Re: About the stability of COPY BINARY data

From
Dominique Devienne
Date:
On Thu, Nov 7, 2024 at 7:04 PM Adrian Klaver <adrian.klaver@aklaver.com> wrote:
> On 11/7/24 09:55, Dominique Devienne wrote:
> > On Thu, Nov 7, 2024 at 6:39 PM Daniel Verite <daniel@manitou-mail.org> wrote:
> >>          Dominique Devienne wrote:
> >>> Also, does the code for per-type _send() and _recv() functions
> >>> really change across versions of PostgreSQL? How common are
> >>> instances of such changes across versions? Any examples of such
> >>> backward-incompatible changes, in the past?
> >>
> >> For the timestamp types, I think these functions were
> >> sending/expecting float8 (before version 7.3), and then float8 or
> >> int64 depending on the server configuration up until 9.6, and since
> >> then int64 only.
> >> The same for the "time" field of the interval type.
> >> There is still an "integer_datetimes" GUC reflecting this.
> >
> > Thanks.

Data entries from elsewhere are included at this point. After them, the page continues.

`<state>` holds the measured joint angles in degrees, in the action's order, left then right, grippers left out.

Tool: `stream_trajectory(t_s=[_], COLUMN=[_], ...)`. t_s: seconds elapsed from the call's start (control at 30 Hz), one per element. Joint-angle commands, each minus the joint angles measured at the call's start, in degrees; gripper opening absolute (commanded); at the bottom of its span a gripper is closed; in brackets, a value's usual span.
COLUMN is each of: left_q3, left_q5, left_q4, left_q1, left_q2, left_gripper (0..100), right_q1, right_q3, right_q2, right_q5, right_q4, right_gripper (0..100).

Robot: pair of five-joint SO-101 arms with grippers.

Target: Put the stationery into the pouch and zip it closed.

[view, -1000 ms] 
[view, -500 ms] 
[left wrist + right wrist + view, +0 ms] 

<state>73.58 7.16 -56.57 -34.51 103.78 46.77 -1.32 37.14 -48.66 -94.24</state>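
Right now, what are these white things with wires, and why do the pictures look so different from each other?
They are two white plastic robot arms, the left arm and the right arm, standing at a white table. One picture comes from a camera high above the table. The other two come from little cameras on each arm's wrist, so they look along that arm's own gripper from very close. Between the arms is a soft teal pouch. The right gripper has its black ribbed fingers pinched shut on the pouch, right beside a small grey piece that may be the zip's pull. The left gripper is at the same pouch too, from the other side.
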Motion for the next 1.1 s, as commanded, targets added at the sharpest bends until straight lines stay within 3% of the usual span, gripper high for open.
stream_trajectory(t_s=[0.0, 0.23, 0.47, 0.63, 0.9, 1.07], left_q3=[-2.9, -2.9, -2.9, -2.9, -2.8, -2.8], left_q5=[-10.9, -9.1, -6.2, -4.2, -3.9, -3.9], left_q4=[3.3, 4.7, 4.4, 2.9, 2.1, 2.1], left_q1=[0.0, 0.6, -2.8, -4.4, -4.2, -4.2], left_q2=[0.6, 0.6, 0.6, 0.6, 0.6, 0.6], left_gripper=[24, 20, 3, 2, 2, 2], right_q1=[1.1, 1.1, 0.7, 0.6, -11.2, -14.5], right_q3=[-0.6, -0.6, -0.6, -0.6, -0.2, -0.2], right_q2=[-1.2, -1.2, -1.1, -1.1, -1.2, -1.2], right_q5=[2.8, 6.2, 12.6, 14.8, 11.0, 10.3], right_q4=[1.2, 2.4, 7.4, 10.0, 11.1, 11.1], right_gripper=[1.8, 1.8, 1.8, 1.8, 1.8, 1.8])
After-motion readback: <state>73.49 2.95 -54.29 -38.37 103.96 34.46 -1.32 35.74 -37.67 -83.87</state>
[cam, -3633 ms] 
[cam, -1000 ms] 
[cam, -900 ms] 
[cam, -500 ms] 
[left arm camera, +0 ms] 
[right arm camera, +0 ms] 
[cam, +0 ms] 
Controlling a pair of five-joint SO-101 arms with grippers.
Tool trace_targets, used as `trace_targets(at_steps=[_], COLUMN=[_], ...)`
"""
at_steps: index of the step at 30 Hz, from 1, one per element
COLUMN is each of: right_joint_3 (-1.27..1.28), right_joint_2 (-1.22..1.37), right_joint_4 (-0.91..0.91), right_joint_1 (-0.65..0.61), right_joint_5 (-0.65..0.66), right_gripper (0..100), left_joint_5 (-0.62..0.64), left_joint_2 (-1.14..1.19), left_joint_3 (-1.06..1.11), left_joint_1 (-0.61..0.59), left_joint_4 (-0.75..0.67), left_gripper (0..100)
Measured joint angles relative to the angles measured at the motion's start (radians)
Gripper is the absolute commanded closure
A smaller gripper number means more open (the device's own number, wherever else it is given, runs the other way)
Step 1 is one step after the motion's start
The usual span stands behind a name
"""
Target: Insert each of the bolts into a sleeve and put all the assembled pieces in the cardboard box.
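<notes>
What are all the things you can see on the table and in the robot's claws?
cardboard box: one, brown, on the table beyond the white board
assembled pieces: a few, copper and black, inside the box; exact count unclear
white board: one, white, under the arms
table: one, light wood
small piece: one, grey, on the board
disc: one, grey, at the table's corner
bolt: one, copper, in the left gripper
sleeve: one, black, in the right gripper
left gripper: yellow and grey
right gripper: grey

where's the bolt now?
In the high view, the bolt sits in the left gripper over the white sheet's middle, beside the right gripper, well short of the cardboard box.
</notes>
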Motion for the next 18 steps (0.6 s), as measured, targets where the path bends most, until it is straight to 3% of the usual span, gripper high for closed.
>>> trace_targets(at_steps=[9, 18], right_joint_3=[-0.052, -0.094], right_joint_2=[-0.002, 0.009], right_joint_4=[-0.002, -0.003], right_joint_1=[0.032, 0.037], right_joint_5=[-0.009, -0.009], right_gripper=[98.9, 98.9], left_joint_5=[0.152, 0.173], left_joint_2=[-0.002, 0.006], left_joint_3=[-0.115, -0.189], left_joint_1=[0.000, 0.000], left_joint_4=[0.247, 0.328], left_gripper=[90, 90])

So it did happen in a distant past.
> > Anything below 14 is of no concern to me though.
> > So again, it does sound like changes are unlikely.
>
> Yeah that is implied by:
>
> https://www.postgresql.org/docs/current/pgupgrade.html
>
> "Major PostgreSQL releases regularly add new features that often change
> the layout of the system tables, but the internal data storage format
> rarely changes. "
>
> The COPY warning is there as heads up that it is a possibility.
> >
> > And I haven't seen anything not network-byte-order,
> > as far architecture is concerned.

But the COPY BINARY format and "the internal data storage format"
are two separate things Adrian, AFAIK.

Using binds and result sets in binary mode is part of the protocol in a way,
and not an internal implementation detail, like internal format for
tables on disk.

I'm sure I'm not the only one that using binary mode for PostgreSQL,
and any change in _send and _recv functions across versions, or have their
results be architecture dependent, would break many client codes, if
it happened.
And COPY BINARY's outer format is also public and documented, so can't
change either.

That's why I'm insisting on that phrase in the documentation, which
gives the wrong impressions IMHO.
Shouldn't it be removed or amended? Thanks, --DD